The natural forest vegetation is temperate deciduous broadleaved forest. 32.7 percent of volume of Hyrcanian forest is of oriental beech (Fagus orientalis). A main feature of the region is the lack of conifers; only relics of coniferous species are present, which include European yew (Taxus baccata), junipers (Juniperus spp.), Mediterranean cypress (Cupressus sempervirens var. horzontalis) and Chinese arborvitae (Platycladus orientalis).

The Caspian Sea coastal plains were once covered by chestnut-leaved oak (Quercus castaneifolia), European box (Buxus sempervirens), black alder (Alnus glutinosa subsp. barbata), Caucasian alder (Alnus subcordata), Caspian poplar (Populus alba var. caspica) and Caucasian wingnut (Pterocarya fraxinifolia), but these forests have been almost entirely converted to urban and agricultural land. (Mosadegh, 2000; Marvie Mohadjer, 2007)

The lower slopes of Talysh and Alborz Mountains below 700 m harbor diverse humid forests containing chestnut-leaved oak, European hornbeam (Carpinus betulus), Persian ironwood (Parrotia persica), Caucasian zelkova (Zelkova carpinifolia), Persian silk tree (Albizia julibrissin), and date-plum (Diospyros lotus) along with shrubs holly (Ilex hyrcana), Ruscus hyrcanus, Danae racemosa and Atropa pallidiflora, and lianas Smilax excelsa and Hedera pastuchovii (Mosadegh, 2000; Marvie Mohadjer, 2007). Persian Ironwood is endemic to the Talysh Mountains and northern Iran and nearly pure stands of the tree can be particularly dramatic, with lichen-covered branches twisting together and only dead leaves in the deep shade of the forest floor. In addition, the ironwood's yellow leaves turn a faint lilac in the fall.

At the medium elevations between 700 and 1500 m, oriental beech is the dominant tree species in this cloudy zone in pure and mixed stands with other noble hardwoods such as chestnut-leaved oak, Caucasian oak (Quercus macranthera), European hornbeam (Carpinus betulus), Oriental hornbeam (C. orientalis) and sweet chestnut (Castanea sativa). From its floristic composition, these beech forests are linked with European forests and with affinities to the beech forests of the Balkans. However, local conditions of aspect and edaphic factors, such as soil moisture and depth, are all of importance in determining the composition of the vegetation, which leads to the establishment of different beech subcommunities. (Mosadegh, 2000; Marvie Mohadjer, 2007)

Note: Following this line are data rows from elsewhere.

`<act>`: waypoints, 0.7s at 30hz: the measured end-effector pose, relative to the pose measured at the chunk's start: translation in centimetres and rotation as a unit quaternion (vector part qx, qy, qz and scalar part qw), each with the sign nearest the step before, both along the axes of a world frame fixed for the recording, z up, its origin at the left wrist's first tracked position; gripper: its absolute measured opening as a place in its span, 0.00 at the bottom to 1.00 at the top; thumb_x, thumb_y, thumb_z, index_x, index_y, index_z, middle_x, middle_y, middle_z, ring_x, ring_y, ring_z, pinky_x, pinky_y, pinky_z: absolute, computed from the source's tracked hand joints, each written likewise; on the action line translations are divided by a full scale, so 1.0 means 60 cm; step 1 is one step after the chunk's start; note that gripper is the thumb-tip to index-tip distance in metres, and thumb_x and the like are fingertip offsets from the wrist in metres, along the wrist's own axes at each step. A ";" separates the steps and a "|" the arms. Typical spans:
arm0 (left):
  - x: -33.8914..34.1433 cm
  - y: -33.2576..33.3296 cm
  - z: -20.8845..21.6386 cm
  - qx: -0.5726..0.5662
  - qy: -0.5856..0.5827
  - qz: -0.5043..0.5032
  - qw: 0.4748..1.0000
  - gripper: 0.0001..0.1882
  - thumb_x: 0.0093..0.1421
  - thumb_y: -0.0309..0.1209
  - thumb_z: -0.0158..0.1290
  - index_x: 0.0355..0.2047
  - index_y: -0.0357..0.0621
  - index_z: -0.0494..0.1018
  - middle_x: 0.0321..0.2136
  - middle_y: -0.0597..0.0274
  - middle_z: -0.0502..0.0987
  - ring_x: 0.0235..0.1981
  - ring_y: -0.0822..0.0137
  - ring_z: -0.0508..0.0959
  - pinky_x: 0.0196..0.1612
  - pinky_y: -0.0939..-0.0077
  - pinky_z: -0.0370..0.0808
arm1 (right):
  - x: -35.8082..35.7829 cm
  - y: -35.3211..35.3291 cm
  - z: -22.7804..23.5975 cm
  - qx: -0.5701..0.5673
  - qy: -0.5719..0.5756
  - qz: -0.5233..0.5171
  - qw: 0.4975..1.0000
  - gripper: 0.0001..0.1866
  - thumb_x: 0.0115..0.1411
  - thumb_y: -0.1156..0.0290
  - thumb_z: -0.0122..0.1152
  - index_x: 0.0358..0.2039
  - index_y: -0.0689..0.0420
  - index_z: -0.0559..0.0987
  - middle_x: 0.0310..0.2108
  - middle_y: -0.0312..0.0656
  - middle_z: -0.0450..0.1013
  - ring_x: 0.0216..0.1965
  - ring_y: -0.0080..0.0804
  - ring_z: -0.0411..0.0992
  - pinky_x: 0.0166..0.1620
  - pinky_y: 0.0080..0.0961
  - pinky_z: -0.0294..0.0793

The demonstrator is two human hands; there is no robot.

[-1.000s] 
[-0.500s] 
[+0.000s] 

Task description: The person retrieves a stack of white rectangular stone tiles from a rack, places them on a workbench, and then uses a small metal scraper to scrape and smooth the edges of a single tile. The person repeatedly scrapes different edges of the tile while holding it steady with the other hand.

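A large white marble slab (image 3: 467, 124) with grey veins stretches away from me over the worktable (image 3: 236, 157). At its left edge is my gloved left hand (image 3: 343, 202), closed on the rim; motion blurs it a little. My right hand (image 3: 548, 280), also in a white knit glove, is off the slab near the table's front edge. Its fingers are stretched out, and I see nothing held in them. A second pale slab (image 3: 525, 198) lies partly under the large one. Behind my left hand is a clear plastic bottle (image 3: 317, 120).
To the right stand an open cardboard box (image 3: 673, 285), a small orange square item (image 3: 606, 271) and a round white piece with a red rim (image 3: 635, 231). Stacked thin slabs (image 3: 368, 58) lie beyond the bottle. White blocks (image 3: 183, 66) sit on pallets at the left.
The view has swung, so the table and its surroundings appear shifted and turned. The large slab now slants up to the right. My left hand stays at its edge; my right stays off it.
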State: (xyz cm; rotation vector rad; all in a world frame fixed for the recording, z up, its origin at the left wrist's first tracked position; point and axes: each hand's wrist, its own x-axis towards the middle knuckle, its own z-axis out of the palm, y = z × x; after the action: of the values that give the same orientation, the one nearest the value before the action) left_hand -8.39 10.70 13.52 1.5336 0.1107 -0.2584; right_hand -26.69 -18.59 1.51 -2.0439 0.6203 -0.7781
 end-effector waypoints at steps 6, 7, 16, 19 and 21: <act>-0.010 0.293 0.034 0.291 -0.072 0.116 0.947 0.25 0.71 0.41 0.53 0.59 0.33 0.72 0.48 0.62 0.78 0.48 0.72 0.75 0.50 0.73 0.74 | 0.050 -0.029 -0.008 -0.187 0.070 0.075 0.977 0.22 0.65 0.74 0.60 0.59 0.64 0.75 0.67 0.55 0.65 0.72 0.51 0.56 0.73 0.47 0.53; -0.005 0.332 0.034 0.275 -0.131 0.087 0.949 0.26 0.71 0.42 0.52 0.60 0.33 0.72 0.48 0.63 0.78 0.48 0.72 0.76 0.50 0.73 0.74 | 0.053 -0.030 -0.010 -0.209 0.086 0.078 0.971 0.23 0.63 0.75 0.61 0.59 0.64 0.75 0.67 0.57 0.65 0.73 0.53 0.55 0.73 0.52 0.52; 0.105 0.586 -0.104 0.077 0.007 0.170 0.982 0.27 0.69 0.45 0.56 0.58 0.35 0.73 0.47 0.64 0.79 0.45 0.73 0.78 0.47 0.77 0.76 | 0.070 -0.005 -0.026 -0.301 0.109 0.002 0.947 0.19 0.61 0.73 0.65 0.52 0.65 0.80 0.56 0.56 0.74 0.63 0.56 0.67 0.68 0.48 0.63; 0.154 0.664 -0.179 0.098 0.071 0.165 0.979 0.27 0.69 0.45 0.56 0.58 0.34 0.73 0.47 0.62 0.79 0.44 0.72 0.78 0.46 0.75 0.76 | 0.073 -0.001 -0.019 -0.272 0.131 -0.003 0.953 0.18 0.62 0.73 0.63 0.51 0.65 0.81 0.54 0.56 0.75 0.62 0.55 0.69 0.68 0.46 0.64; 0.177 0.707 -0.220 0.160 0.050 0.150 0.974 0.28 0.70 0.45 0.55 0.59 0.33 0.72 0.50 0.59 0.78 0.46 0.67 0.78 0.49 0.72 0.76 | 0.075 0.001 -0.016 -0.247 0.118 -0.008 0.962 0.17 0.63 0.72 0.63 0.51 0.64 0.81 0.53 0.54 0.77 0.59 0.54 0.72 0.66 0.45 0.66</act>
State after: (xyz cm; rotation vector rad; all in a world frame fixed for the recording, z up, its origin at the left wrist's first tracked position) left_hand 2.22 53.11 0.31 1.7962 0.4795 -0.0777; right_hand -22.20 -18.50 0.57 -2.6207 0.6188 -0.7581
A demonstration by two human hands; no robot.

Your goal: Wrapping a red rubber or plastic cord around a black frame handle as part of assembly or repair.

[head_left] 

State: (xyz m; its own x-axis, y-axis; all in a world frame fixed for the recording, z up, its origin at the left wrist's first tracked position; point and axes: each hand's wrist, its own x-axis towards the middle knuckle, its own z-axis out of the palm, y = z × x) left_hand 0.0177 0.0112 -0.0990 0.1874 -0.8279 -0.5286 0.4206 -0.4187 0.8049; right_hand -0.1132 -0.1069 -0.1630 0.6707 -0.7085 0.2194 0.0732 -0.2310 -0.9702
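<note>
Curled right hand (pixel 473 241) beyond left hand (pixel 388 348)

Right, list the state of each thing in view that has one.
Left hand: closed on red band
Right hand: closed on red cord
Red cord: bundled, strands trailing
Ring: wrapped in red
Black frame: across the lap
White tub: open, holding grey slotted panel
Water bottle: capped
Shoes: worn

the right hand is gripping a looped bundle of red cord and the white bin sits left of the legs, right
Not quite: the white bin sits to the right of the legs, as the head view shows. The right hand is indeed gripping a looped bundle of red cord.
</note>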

Upper mountain and subalpine zones are characterized by Caucasian oak, Oriental hornbeam, shrublands and steppes. Alpine tundra and meadows occur at the highest elevations.

Other native tree species include Caspian locust (Gleditsia caspica), velvet maple (Acer velutinum), Cappadocian maple (Acer cappadocicum), European ash (Fraxinus excelsior), Wych elm (Ulmus glabra), wild cherry (Prunus avium), wild service tree (Sorbus torminalis) and lime tree (Tilia platyphyllos).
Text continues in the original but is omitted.